Lets Look at this binary data in a hex editor.


As we can see here it starts with an “FC” which it what Shellcode normally starts with.

Lets drop this into CyberChef and see what it tells us.


That is not good, it throws an error. Lets just try the first part of it then.


Well that worked but still does not tell me much.

Next stop, fire up the VM and load this into SCDbg.


I’m a GUI Person so used that instead of the command line.


As in the blog post referenced in the beginning we can see many calls to API functions and SCDbg also drops 2 files for us.



We can see this is a decoded PE file from the Shellcode but it appears the parts of the PE header got stomped after it was loaded into memory.


This version that was dropped still has the “MZ” in it.


Lets remove the decoding shellcode from the start and then we have a decoded version of the binary.

Note: this is designed to be loaded and run from the original PowerShell shellcode.

Looking at this shellcode and the resulting executable got me wondering how it gets decoded.

What can we use? Possibly a shellcode to exe utility and then load (and or) run it in IDA or or in X86Dbg .

After chatting with  @herrcore about loading shellcode to be able to view it in a debugger he pointed me to a tool called BlobRunner, Here There are prebuilt binaries and the source code so you can build it yourself.

There is also a video that goes with it Here but they are using IDA Pro (The hard way) to view the blob.

At first I had trouble figuring out how to use it, so used a smaller sample file to get a feel for it.

The steps to run it.

Copy the binary for blobrunner and the shellcode into a folder on your vm.

Open a command prompt from the folder (so you don’t have to use full paths)

Pass the parameter’s of the blobrunner and a space and the name of the shellcode file into cmd.

In this case it will be  blobrunner.exe  “HLnZ.bin” (I used double quotes incase a filename has a space)

After entering the command and hitting enter we see this.


Next we Open X86 Dbg and attach to the blobrunner process.


Next we go back to the command window and look for the Entry value.(or you can do it first)


Then back to X86Dbg and open the Memory Map section and look for that address.


I double clicked on that address and went to the place in the CPU tab where it is.


Here we are at the beginning of the shellcode. Set a break point here then go back to the cmd window and hit a key to start it running again.

Next hit run in the debugger and it will break at that break point. You can then start stepping thru from there to see what it is doing.

Note: If you hit run in the debugger first without setting the breakpoint first it will get away from you. (I’ve Done it)

Going thru this there are a couple of jumps to set things up, Notice the second “Call” at “B”

Now look what happens as we step thru and make some jumps.



Notice that the assembly changed after making the jumps, and the real odd part is if you scroll back up it returns back to normal and the same as what CyberChef shows.

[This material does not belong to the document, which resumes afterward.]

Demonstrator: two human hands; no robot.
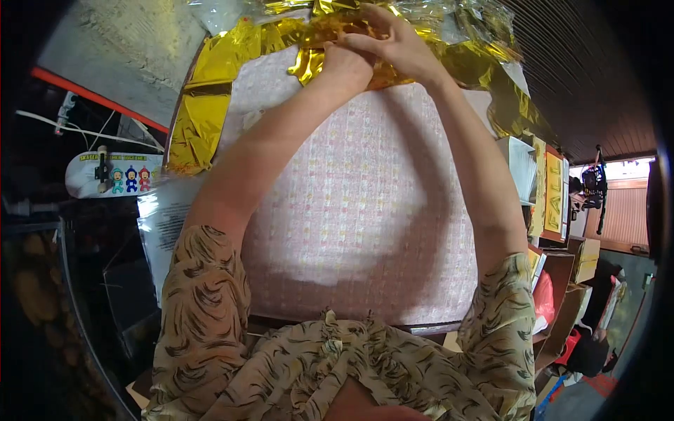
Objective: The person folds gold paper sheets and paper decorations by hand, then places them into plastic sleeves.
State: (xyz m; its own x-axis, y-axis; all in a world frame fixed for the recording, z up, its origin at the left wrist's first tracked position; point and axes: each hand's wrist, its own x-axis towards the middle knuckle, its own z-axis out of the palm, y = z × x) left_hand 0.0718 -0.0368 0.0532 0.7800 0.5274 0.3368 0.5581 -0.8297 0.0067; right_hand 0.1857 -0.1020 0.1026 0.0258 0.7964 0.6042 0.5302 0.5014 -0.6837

If we set a breakpoint at the pop ebp (ox33) and run it till there (after the loop is complete) it will self decode. You can then just select and copy all of the bytes here to a hex editor then clean out the beginning shellcode or you can use the follow in memory map option and then dump it to file from there.


That is how to do it that way.

But I’m still curious on how the algorithm works to decode.

I then stepped thru it enough times until I was sure I had it down on what it does.


It is a little slow because it is dealing with a lot of data and also formatting the input string /hex from a text box. Large amounts of data in a text box is always slower than importing the data straight from a file and working with it that way.

And finally here is how this Works.


That 34200 is a counter that gets reduced by 4 every round.

I am assuming that it is also a length value.

And 1 final thing. Does it run in Anyrun  Here ?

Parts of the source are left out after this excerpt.